[Aim of the task] Write out, please, the lines from the beginning of the material to the line with "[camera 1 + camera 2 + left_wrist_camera", including both ends and nothing else.

── Records for this exercise ──

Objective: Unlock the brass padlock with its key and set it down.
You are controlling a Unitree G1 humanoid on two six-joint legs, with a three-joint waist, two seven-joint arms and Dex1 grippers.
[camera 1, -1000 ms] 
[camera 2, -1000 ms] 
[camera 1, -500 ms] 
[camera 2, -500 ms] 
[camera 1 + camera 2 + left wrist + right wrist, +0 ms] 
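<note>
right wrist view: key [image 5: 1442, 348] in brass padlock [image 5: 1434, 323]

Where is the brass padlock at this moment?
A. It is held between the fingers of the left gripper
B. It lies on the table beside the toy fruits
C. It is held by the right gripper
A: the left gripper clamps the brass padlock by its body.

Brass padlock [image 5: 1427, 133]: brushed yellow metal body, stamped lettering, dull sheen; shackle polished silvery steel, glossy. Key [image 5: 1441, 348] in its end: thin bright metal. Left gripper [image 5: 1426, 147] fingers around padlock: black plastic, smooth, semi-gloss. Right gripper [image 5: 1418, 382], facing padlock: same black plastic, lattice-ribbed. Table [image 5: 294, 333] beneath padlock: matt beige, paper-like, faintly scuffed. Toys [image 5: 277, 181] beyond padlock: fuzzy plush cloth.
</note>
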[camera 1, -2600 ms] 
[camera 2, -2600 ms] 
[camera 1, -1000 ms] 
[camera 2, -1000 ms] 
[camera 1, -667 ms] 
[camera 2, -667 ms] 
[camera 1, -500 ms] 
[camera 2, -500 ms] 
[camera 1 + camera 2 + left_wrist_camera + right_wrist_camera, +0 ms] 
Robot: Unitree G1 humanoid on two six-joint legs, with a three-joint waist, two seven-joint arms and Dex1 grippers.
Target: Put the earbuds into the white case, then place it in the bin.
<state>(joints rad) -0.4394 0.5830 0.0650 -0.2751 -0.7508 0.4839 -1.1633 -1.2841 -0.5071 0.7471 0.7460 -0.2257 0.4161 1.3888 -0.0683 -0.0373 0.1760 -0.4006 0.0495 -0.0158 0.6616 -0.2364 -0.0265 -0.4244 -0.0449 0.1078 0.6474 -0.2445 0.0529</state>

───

[Answer space]
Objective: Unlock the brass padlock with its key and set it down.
You are controlling a Unitree G1 humanoid on two six-joint legs, with a three-joint waist, two seven-joint arms and Dex1 grippers.
[camera 1, -1000 ms] 
[camera 2, -1000 ms] 
[camera 1, -500 ms] 
[camera 2, -500 ms] 
[camera 1 + camera 2 + left wrist + right wrist, +0 ms] 
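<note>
right wrist view: key [image 5: 1442, 348] in brass padlock [image 5: 1434, 323]

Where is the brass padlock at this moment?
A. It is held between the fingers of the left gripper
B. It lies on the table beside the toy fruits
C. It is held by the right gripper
A: the left gripper clamps the brass padlock by its body.

Brass padlock [image 5: 1427, 133]: brushed yellow metal body, stamped lettering, dull sheen; shackle polished silvery steel, glossy. Key [image 5: 1441, 348] in its end: thin bright metal. Left gripper [image 5: 1426, 147] fingers around padlock: black plastic, smooth, semi-gloss. Right gripper [image 5: 1418, 382], facing padlock: same black plastic, lattice-ribbed. Table [image 5: 294, 333] beneath padlock: matt beige, paper-like, faintly scuffed. Toys [image 5: 277, 181] beyond padlock: fuzzy plush cloth.
</note>
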[camera 1, -2600 ms] 
[camera 2, -2600 ms] 
[camera 1, -1000 ms] 
[camera 2, -1000 ms] 
[camera 1, -667 ms] 
[camera 2, -667 ms] 
[camera 1, -500 ms] 
[camera 2, -500 ms] 
[camera 1 + camera 2 + left_wrist_camera + right_wrist_camera, +0 ms] 

Now the exercise is complete.